■ The problem ■
Retype every line from the start of the entries below down to the line with "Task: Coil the", both ends included; skip the pictures.

Dataset records:
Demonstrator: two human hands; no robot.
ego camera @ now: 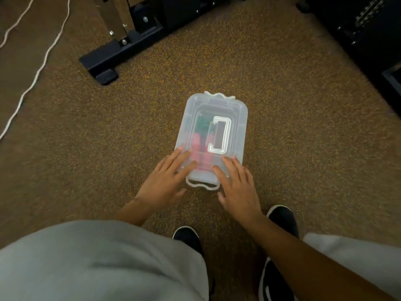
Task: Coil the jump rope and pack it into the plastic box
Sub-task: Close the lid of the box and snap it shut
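Note:
A translucent plastic box (236, 118) lies on the speckled brown floor with its lid on and a white handle (225, 135) on top. Through the lid I make out the jump rope (200, 135) inside, with red handles near me and a green coil beyond them. My left hand (167, 181) lies flat on the near left corner of the lid, fingers spread. On the near right corner rests my right hand (236, 183), also flat with fingers apart. A lid latch (202, 185) sticks out between the two hands.
A black metal equipment frame (121, 51) stands at the far left of the box. Dark equipment (368, 29) fills the far right corner. A white cord (39, 70) runs along the floor at the left. My black shoes (188, 237) are just behind the hands.

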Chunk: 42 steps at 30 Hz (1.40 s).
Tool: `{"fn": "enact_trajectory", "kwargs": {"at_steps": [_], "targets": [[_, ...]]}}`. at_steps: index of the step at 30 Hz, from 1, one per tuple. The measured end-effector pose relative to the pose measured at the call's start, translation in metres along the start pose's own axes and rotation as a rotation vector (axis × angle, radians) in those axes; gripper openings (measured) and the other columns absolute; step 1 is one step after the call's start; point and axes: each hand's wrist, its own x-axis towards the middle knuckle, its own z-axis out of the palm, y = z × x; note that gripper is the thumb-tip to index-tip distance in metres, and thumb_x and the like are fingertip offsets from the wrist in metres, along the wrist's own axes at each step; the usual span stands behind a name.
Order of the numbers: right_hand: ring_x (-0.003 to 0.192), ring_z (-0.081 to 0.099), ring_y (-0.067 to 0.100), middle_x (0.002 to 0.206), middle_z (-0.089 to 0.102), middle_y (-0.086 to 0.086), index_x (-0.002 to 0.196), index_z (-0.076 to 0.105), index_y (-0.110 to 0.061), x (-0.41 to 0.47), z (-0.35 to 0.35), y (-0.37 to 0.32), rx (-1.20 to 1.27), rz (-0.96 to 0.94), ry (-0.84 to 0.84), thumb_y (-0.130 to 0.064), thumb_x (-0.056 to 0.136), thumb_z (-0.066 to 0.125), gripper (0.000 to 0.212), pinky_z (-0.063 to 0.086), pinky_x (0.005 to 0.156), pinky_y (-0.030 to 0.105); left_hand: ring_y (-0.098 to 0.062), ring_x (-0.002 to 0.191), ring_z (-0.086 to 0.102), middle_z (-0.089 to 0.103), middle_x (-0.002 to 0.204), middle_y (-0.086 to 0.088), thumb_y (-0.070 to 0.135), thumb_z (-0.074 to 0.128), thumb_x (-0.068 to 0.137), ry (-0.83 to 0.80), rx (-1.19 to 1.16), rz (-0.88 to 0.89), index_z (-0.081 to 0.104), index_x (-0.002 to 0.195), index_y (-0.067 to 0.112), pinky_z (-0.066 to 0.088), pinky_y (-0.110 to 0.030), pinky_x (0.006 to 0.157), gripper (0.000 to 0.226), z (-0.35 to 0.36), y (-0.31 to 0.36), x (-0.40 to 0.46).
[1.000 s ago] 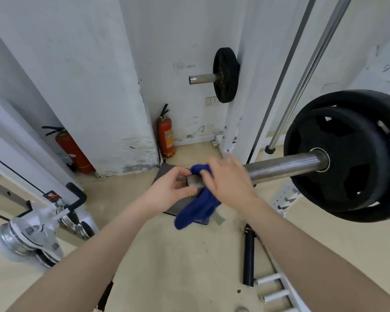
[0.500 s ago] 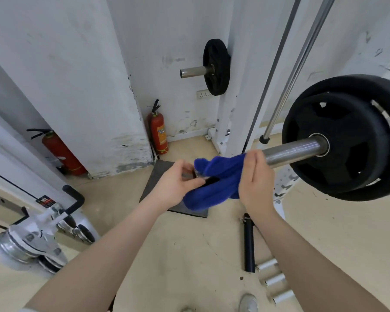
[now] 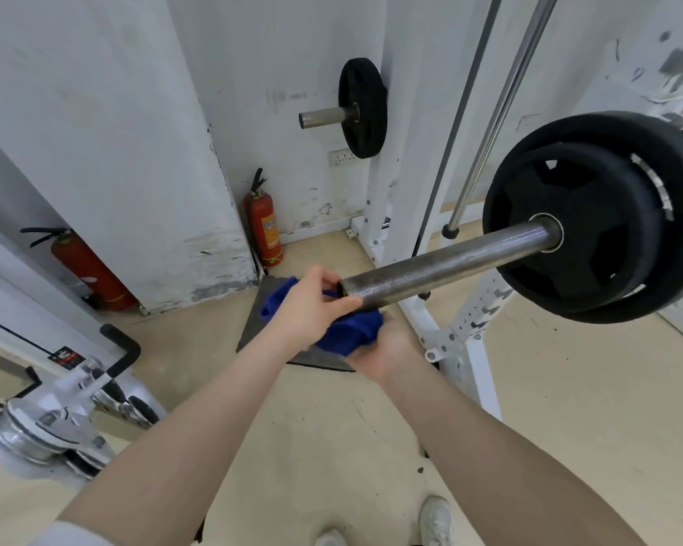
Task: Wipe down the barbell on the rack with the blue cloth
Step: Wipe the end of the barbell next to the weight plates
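Head view shows me the barbell [image 3: 442,269] on the white rack [image 3: 464,333], black plates [image 3: 592,222] loaded on its sleeve. My left hand [image 3: 312,309] curls round the bar's open end, thumb against the steel. My right hand [image 3: 383,348], palm up beneath the sleeve, holds the bunched blue cloth [image 3: 348,333] touching the bar's underside. Two red fire extinguishers [image 3: 263,222] stand by the wall.

One view only, from my head, wide-angle, tilted forward and down. My forearms run up from the bottom edge; the grey steel barbell sleeve [image 3: 442,266] sits close at centre-right, the beige floor [image 3: 568,388] and my white shoes [image 3: 436,520] lie below.
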Motion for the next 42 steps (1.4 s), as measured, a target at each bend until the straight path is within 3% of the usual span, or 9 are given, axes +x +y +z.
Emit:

■ Exercise answer ■
Demonstrator: two human hands; no robot.
ego camera @ now: 
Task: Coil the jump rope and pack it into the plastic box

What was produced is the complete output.